- **EXERCISE DESCRIPTION**
Your copy begins at the line with "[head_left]" and runs through the end of the data below. Set down only those lines exactly, without pictures.

- **DATA EXCERPT**
******

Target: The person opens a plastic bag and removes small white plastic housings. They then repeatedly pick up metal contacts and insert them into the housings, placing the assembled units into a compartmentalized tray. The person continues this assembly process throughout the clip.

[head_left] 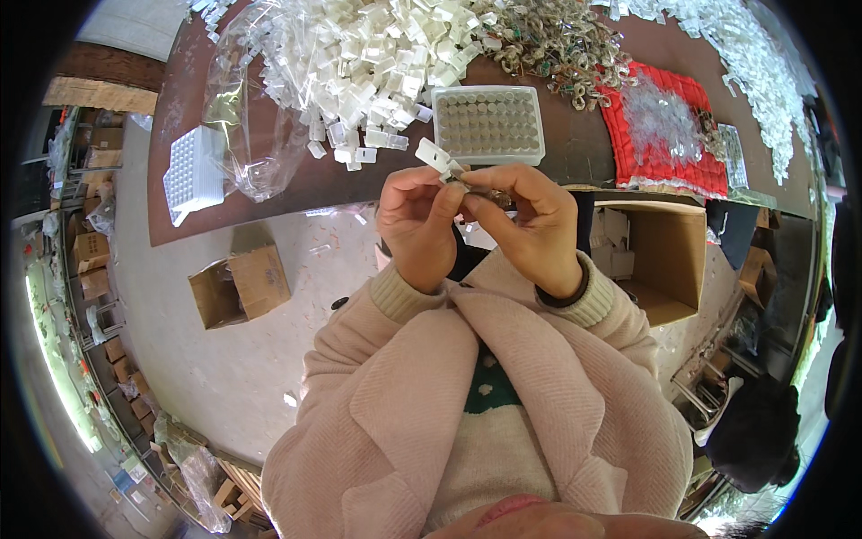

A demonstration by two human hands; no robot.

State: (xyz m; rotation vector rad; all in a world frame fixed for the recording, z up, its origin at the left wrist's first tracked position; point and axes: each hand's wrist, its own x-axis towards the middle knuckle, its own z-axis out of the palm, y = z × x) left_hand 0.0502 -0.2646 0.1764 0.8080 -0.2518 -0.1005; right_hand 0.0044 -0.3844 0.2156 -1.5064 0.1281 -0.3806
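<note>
Just past the table's near edge, my hands are raised close together with thumbs nearly touching. My left hand [417, 225] pinches a small white plastic housing [434, 156], which sticks up above the fingertips. In my right hand [534, 225], thumb and forefinger are closed on a small dark brownish part [496, 197], mostly hidden by the fingers. Beyond my hands lies a clear plastic tray [488, 163] holding rows of small round pieces. A heap of similar white housings [359, 67] spreads to its left, and a pile of brown wired parts [557, 45] lies behind it to the right.
On the brown table [189, 229] stand a white grid rack [195, 171] and a clear plastic bag [260, 171]. A red quilted cloth [620, 135] bears clear small pieces, with more translucent pieces [759, 81] at far right. Cardboard boxes [260, 280] [669, 256] stand below.
</note>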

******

- **ANSWER SECTION**
[head_left] 

A demonstration by two human hands; no robot.

State: (xyz m; rotation vector rad; all in a world frame fixed for the recording, z up, its origin at the left wrist's first tracked position; point and axes: each hand's wrist, its own x-axis towards the middle knuckle, its own z-axis out of the palm, y = z × x) left_hand 0.0502 -0.2646 0.1764 0.8080 -0.2518 -0.1005; right_hand 0.0044 -0.3844 0.2156 -1.5064 0.1281 -0.3806
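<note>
Just past the table's near edge, my hands are raised close together with thumbs nearly touching. My left hand [417, 225] pinches a small white plastic housing [434, 156], which sticks up above the fingertips. In my right hand [534, 225], thumb and forefinger are closed on a small dark brownish part [496, 197], mostly hidden by the fingers. Beyond my hands lies a clear plastic tray [488, 163] holding rows of small round pieces. A heap of similar white housings [359, 67] spreads to its left, and a pile of brown wired parts [557, 45] lies behind it to the right.
On the brown table [189, 229] stand a white grid rack [195, 171] and a clear plastic bag [260, 171]. A red quilted cloth [620, 135] bears clear small pieces, with more translucent pieces [759, 81] at far right. Cardboard boxes [260, 280] [669, 256] stand below.
</note>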

The response to this exercise is done.